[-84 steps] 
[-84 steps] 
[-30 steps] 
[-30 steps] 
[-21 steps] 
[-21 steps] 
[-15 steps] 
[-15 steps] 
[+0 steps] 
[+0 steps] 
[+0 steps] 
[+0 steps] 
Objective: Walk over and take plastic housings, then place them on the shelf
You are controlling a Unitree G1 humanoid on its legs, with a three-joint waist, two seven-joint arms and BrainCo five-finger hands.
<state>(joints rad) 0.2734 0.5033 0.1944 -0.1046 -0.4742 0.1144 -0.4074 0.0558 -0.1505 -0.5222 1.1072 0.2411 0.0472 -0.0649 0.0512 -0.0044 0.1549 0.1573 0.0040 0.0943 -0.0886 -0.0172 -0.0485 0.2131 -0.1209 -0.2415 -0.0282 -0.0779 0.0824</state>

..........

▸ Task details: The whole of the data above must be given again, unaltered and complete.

▸ Expected answer:
[-84 steps] 
[-84 steps] 
[-30 steps] 
[-30 steps] 
[-21 steps] 
[-21 steps] 
[-15 steps] 
[-15 steps] 
[+0 steps] 
[+0 steps] 
[+0 steps] 
[+0 steps] 
Objective: Walk over and take plastic housings, then place them on the shelf
You are controlling a Unitree G1 humanoid on its legs, with a three-joint waist, two seven-joint arms and BrainCo five-finger hands.
<state>(joints rad) 0.2734 0.5033 0.1944 -0.1046 -0.4742 0.1144 -0.4074 0.0558 -0.1505 -0.5222 1.1072 0.2411 0.0472 -0.0649 0.0512 -0.0044 0.1549 0.1573 0.0040 0.0943 -0.0886 -0.0172 -0.0485 0.2131 -0.1209 -0.2415 -0.0282 -0.0779 0.0824</state>

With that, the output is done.